# New E-Novella trillogy started. Plague Harvest



## Brother Lucian (Apr 22, 2011)

http://www.blacklibrary.com/warhammer-40000/plague-harvest-enovella.html

Just had this one popping in the inbox. According to the brief, its the first novella in a trillogy that is exclusive to Black Library.

On the quiet agri-world of Orath, an ancient evil awakens. As the people of the planet sicken and the crops fail, Librarian Vabion of the Ultramarines, castellan of Fort Kerberos and guardian of Orath’s secrets, must work with his uneasy allies from the Doom Eagles Chapter to discover the source of the contagion and end it. But when the plague’s victims start to rise again and the architects of Orath’s fate are revealed, Vabion must stand alone against the darkness.


Its written by one Cavan Scott, not a name im familiar with.

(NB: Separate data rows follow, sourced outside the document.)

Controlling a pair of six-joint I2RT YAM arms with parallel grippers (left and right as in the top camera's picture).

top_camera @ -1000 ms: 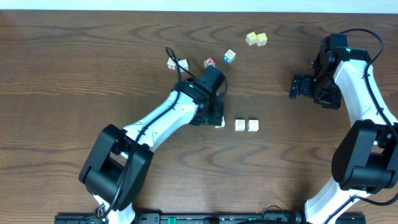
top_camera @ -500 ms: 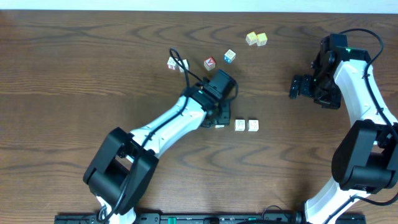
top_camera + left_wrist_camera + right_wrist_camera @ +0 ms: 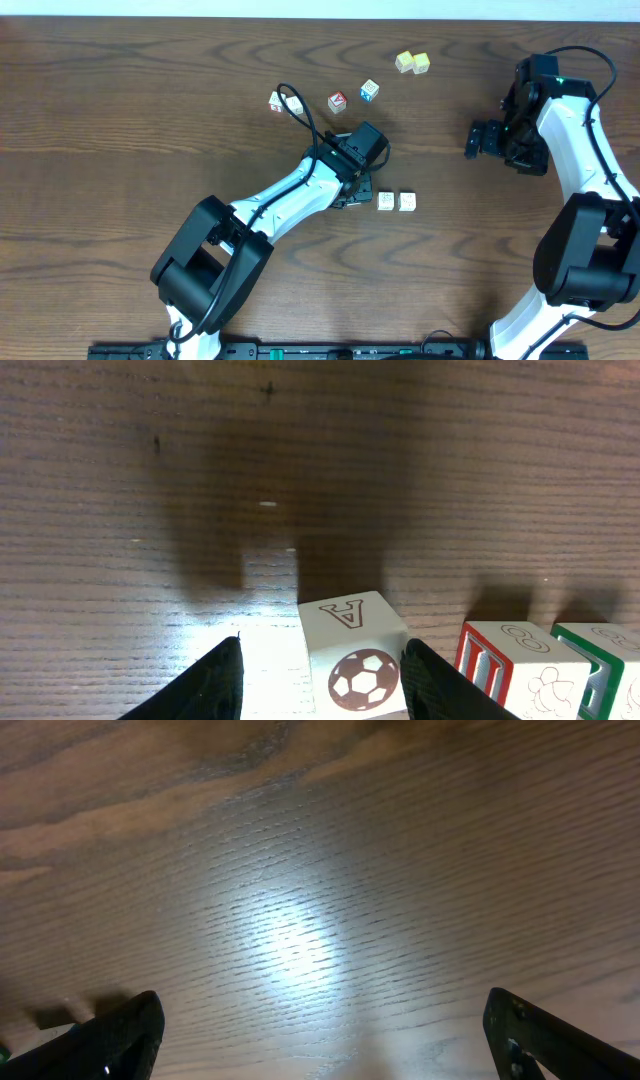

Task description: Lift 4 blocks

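Overhead cam: I see L gripper (image 3: 322, 660) open, straddling one block (image 3: 350, 645) mid-table, just beside two more blocks (image 3: 386, 201). R gripper (image 3: 320, 1025) wide open, holding nothing.

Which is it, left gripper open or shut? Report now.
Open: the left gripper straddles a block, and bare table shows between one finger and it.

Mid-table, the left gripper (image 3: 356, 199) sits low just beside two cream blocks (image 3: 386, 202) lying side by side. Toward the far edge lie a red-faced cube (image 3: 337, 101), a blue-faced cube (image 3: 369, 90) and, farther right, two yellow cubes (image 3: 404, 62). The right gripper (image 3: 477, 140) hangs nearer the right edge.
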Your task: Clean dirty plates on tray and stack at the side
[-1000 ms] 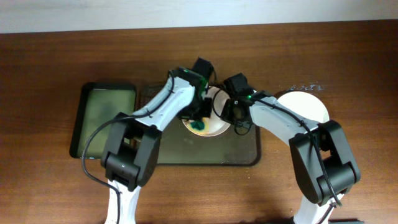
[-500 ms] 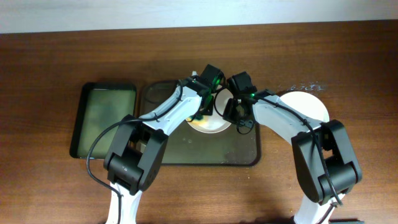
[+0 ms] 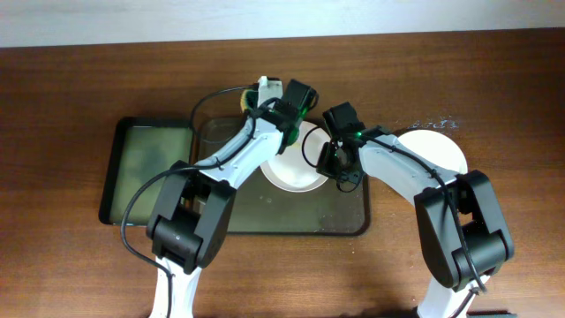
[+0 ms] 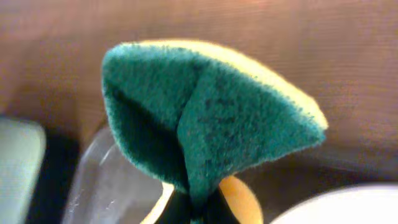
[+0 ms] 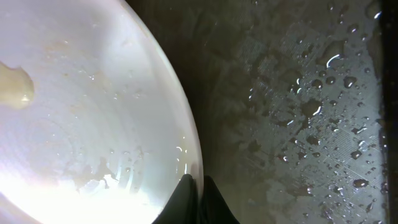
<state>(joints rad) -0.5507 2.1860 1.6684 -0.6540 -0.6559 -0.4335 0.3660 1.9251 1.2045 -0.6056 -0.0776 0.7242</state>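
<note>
Smeared plate (image 5: 81,112) on tray (image 3: 265,212), rim in pinch of right hand (image 5: 194,199); sponge (image 4: 205,118) in grip of left hand (image 3: 262,91), just beyond.

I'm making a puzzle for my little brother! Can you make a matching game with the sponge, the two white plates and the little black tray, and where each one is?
Things:
1 sponge
2 smeared plate
3 other plate
4 black tray

Places:
A on the table, right of the brown tray
B in the left pincer
C left of the brown tray
D on the brown tray, rim in the right pincer

Pairs: 1-B, 2-D, 3-A, 4-C
</note>
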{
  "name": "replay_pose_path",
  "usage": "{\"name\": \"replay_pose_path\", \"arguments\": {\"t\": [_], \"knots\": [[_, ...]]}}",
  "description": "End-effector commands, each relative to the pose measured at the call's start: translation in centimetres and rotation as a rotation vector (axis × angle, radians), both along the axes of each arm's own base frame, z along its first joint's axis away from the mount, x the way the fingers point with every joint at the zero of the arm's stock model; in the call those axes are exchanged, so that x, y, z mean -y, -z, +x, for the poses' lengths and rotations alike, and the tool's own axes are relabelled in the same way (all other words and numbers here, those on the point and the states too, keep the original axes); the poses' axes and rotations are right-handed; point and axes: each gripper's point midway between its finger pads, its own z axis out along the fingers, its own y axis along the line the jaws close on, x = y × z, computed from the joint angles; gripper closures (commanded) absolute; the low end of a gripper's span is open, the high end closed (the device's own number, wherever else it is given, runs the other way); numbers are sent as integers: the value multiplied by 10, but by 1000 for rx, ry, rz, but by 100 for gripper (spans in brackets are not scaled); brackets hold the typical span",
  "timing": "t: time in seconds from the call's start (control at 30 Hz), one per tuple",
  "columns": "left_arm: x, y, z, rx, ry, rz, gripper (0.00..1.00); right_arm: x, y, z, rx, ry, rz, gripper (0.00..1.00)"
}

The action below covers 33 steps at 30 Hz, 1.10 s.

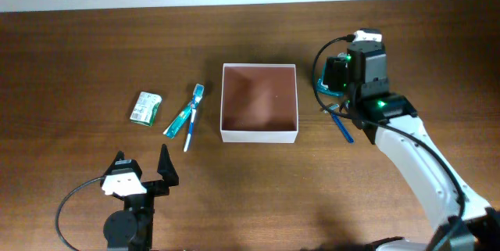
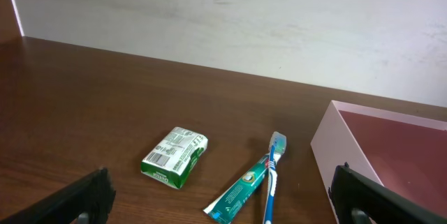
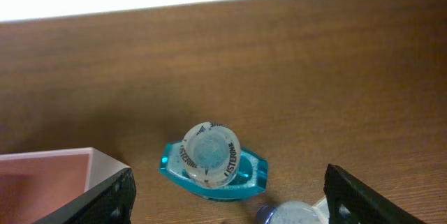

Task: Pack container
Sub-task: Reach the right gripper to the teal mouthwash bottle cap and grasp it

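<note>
Right tool (image 3: pixel 229 170) is released. Its jaws are spread wide and hang over a teal mouthwash bottle (image 3: pixel 209 155) that sits in the gap. Table wood shows between the bottle and each black finger (image 3: pixel 105 196), so there's no contact and nothing is held. The bottle's pale round cap faces the wrist cam, with lettering around the rim. Can't tell whether the bottle stands or lies. A bluish-clear rounded bit pokes in at the bottom edge of that view, too cropped to identify. Overhead shows a blue stick (image 1: pixel 341 124) on the table just beside the right arm, type unclear.

Container (image 1: pixel 259 134) sits mid-table, left of the right tool and near the bottle but apart from it. It's square and shallow, with white walls and a reddish-brown inside. All the toiletries lie outside it. One corner shows at the lower left of the right wrist view.

Left tool (image 1: pixel 142 162) is also released, jaws fully apart and gripping nothing. It's parked at the near edge of the table (image 1: pixel 78 55), well apart from the container and off to its left.

Three items lie on the table beyond the left tool:
- Green-and-white packet (image 1: pixel 146 107) is furthest left and lies flat.
- Teal tube (image 1: pixel 176 121) is to the right of the packet, lying diagonal.
- Blue-and-white toothbrush (image 1: pixel 190 130) lies alongside the tube and touches it near the neck, with its head toward the far edge. It lies between the tube and the container, not touching the container wall.
</note>
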Motion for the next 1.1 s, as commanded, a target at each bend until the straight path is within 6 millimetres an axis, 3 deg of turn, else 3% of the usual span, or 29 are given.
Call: {"name": "replay_pose_path", "arguments": {"t": [0.0, 0.47, 0.7, 0.77, 0.87, 1.07], "knots": [[1, 1, 0, 2, 9, 18, 1, -1, -6, 12, 4, 13, 11, 21], [1, 1, 0, 3, 9, 18, 0, -4, -13, 31, -69, 7, -12, 21], [1, 1, 0, 3, 9, 18, 1, -4, -46, 28, -152, -22, -54, 20], [1, 1, 0, 2, 9, 18, 1, -5, -51, 25, -163, -28, -55, 15], [1, 1, 0, 3, 9, 19, 1, -6, -51, 24, -168, -36, -47, 1], [1, 1, 0, 3, 9, 18, 1, -16, -44, 18, -204, -82, -9, 1]]}}
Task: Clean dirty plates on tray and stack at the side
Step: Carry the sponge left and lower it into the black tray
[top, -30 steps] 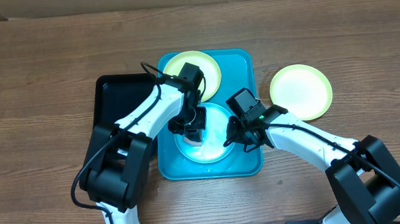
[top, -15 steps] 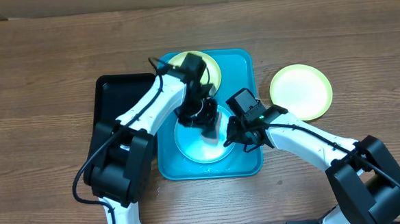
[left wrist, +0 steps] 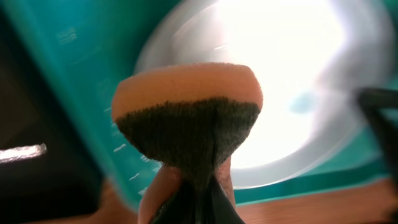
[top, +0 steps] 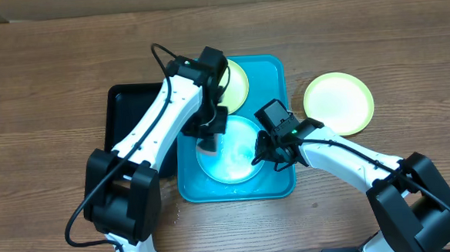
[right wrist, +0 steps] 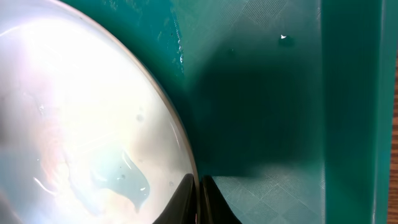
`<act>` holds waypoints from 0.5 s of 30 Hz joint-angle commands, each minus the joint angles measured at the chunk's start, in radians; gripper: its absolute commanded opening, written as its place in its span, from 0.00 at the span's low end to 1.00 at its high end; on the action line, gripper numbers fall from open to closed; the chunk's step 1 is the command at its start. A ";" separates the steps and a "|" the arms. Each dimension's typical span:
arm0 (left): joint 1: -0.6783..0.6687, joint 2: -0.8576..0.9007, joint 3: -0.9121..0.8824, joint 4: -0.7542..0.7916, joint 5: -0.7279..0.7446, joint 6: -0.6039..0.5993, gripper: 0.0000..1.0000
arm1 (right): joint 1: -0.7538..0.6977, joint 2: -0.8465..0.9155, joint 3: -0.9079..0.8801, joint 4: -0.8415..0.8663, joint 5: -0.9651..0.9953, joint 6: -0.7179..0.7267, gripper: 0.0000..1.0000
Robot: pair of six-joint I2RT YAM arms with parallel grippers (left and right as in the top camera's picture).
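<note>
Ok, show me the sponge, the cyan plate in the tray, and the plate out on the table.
sponge (left wrist: pixel 186 124): left wrist view, dark scrub face.
cyan plate (top: pixel 235 162): overhead view, bare lower part.
yellow-green plate (top: pixel 338 103): overhead view, its centre.

This is appearing to be a robotics lab bench: a left arm (top: pixel 159 122) and right arm (top: pixel 342 154), white and cabled, are working at a wood-grain table (top: pixel 38 89) over a cyan tray (top: pixel 276 69).
</note>
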 commanded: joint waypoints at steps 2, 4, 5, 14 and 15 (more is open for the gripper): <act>0.041 -0.029 0.019 -0.064 -0.203 -0.056 0.04 | 0.002 -0.010 0.008 0.004 0.003 0.001 0.04; 0.052 -0.029 0.016 -0.094 -0.253 -0.082 0.04 | 0.002 -0.010 0.008 0.003 0.003 0.001 0.04; 0.058 -0.029 0.014 -0.106 -0.287 -0.103 0.04 | 0.002 -0.010 0.008 0.003 0.003 0.001 0.04; 0.146 -0.028 -0.012 -0.158 -0.449 -0.198 0.04 | 0.002 -0.010 0.008 0.003 0.003 0.001 0.04; 0.165 -0.028 -0.013 -0.157 -0.449 -0.198 0.04 | 0.002 -0.010 0.008 0.003 0.003 0.001 0.04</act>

Have they written any other Warhammer books? 

Think im going to hold off on this one till the whole ebook trillogy is out. 
Judging from the last one: Stormseer, Shadow Captain and Forge Master, it wont take long to complete.


----------



## Malus Darkblade (Jan 8, 2010)

Someone buy and download it for the greater good and let us know if it's any good.


----------



## Death Nikorps (Nov 3, 2013)

Malus Darkblade said:


> Someone buy and download it for the greater good and let us know if it's any good.




Here you have a link to a review:

https://twitter.com/blacklibrarium/status/461154112461996033

It's in French but with google translator is easily understandable.

It's sounds like a medium Space Marine Battles title (made to sell Marines products...).


And Cavan Scott has said the next 2 novellas will be made by two other authors (weird idea for a trilogy).


----------



## Brother Lucian (Apr 22, 2011)

Ah, looks like its pretty much a product placement story for new minis.


----------



## Vitarus (Apr 9, 2012)

Malus Darkblade said:


> Someone buy and download it for the greater good and let us know if it's any good.


I did. I don't think it's all that good. But I'm not a good judge. I'm a psyker fanboy, and got it because the blurb says a Librarian figures prominently. And I guess he does. But there was no cool psyker stuff. The other aspects of the story are good enough, I guess. Nurgle's guys (I don't imagine that's a spoiler I need to worry about) are really nasty and gross. The overall scheme isn't particularly inventive. It's just a quick, easy read. I doubt I'll bother with the next installment.


----------



## Brobaddon (Jul 14, 2012)

Well.... I might give it a try for the sake of Doom Eagles, the chapter I really know nothing about, and I'm not really interested in Ultramarines. 

Is this under space marine battles category or ?


----------



## Vitarus (Apr 9, 2012)

Yes, it's SMB. And there's only the one Ultramarine.


----------



## Brother Lucian (Apr 22, 2011)

Second part of the trillogy is available
http://www.blacklibrary.com/warhammer-40000/engines-of-war-ebook.html
Engines of War


----------



## Brother Lucian (Apr 22, 2011)

Third and final part is finally available.
http://www.blacklibrary.com/warhammer-40000/armour-of-faith-enovella.html

Took a lot longer than expected for this one to arrive. But I just purchased them all and DLed them to my kindle, looking forward to read them. Had held off until the whole trio was available.


----------



## Lord of the Night (Nov 18, 2009)

I'll wait until the hardback collected version is available, like _Overfiend_. _Plagues of Orath_ will likely come out some time this year.


LotN


----------



## Brother Lucian (Apr 22, 2011)

Finished it. Thought it an Ok series, but nothing truly remarkable. Gives a good view of how a daemonic invasion unfolds, but thats it.

Overfiend was a far better miniseries with more memorable characters.


----------